Mutlak Kılıç Hissi Bölüm 107: Karışıklık (2) - Fenrir Scans
Karanlık Mod?

Mutlak Kılıç Hissi Bölüm 107: Karışıklık (2)

Mutlak Kılıç Hissi novelini en güncel şekilde Fenrir Scansdan okuyun.

Mutlak Kılıç Hissi Novel

Karanlık bir bodrumun içinde.

O bodrum katında, ileride ne varsa onu gizleyecek kadar yoğun bir dumanla dolu bir koridor vardı.

Güm!

Birinin avucu duvara değmişti.

“Ah...

Bir el, acı dolu bir sesin yanında duvardan aşağı kaydı. Lambada yansıyan duvar kanla lekelenmişti.

Çatırtı!

“Kuak!”

Hava, dumanın içinde ezilen bir şeyin sesiyle doldu. Aniden, biri koridorun arkasındaki sıkıca kapatılmış bir odaya giden kalın bir kapıyı açtı.
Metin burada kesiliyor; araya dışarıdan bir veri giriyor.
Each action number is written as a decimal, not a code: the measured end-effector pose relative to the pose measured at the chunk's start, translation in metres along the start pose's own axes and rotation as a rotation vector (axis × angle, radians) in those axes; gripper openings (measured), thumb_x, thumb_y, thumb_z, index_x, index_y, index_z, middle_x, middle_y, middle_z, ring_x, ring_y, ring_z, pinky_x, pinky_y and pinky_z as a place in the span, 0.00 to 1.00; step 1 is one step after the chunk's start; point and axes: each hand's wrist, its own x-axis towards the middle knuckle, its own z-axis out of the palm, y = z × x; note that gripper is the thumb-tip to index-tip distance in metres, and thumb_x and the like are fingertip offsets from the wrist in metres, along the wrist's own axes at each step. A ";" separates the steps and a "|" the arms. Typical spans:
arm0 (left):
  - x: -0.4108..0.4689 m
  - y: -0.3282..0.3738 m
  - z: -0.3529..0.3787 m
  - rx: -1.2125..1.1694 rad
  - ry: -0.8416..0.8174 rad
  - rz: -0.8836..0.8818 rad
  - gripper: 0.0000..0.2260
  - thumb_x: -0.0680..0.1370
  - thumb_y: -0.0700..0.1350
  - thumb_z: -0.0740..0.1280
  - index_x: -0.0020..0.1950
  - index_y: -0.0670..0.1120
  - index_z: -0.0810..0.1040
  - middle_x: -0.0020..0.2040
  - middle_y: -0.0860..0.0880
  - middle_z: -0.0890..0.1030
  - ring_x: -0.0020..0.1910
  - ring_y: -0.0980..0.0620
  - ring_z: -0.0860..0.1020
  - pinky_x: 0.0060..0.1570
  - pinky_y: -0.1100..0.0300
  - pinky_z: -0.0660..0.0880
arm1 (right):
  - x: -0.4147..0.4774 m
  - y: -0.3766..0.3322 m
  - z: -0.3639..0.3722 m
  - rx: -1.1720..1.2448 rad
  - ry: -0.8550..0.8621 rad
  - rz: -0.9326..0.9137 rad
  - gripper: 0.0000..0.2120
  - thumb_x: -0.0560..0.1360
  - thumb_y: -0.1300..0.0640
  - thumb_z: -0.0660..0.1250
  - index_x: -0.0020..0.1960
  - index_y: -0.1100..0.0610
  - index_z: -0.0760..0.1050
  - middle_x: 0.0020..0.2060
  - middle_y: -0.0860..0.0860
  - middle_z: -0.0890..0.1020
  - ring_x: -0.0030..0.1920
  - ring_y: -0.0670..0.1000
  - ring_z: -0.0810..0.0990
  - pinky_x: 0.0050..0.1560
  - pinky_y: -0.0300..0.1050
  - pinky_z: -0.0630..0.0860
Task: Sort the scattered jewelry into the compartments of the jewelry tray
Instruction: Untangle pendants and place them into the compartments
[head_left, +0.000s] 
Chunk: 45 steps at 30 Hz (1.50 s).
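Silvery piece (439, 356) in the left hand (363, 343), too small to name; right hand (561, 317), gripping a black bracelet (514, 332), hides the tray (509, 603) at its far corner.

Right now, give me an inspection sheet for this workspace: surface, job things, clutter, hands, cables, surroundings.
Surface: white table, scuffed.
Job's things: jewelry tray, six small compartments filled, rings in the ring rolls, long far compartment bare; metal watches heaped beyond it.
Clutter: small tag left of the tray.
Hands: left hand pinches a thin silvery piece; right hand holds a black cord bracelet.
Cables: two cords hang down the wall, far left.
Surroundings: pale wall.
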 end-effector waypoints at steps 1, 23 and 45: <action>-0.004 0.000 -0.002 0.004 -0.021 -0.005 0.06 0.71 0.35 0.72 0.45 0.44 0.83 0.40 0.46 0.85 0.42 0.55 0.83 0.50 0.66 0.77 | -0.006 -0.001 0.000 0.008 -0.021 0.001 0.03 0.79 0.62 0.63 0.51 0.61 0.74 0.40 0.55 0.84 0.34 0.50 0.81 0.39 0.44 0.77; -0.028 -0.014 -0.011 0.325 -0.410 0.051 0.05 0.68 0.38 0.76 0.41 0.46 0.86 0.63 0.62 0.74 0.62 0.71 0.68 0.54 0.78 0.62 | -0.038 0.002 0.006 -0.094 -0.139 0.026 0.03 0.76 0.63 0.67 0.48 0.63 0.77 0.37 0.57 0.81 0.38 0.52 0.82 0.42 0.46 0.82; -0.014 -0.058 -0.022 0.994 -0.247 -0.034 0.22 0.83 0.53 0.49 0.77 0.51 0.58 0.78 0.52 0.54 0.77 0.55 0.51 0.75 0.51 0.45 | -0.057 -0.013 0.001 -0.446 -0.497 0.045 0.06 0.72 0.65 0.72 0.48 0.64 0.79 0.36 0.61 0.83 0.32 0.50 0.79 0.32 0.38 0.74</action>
Mekanın etrafına çok sayıda mühür yerleştirilmişti. Bir insan figürü o kapıdan içeri giriyordu.

“Bakın, sanki zehirle dolmuş gibi ne kadar dayanıklıymış.”

Kişinin yüzü erkekti ama sesi kadındı. Maskesinin altında gizlenen Baek Hye-hyang, onu takip eden adama şöyle dedi:

“Sanırım Tang ailesi dahil oldu. Ekibin bildirdiğine göre, burayı koruyan ana figürler yokken bile birçok muhafız görevlendirilmişti. İttifak'tan beklendiği gibi.”

Adamın sözleri gizemli yerlerini ortaya çıkardı. Hepsi Murim İttifakı'nın kalbindeki bir bodrumun içinde bulunuyordu.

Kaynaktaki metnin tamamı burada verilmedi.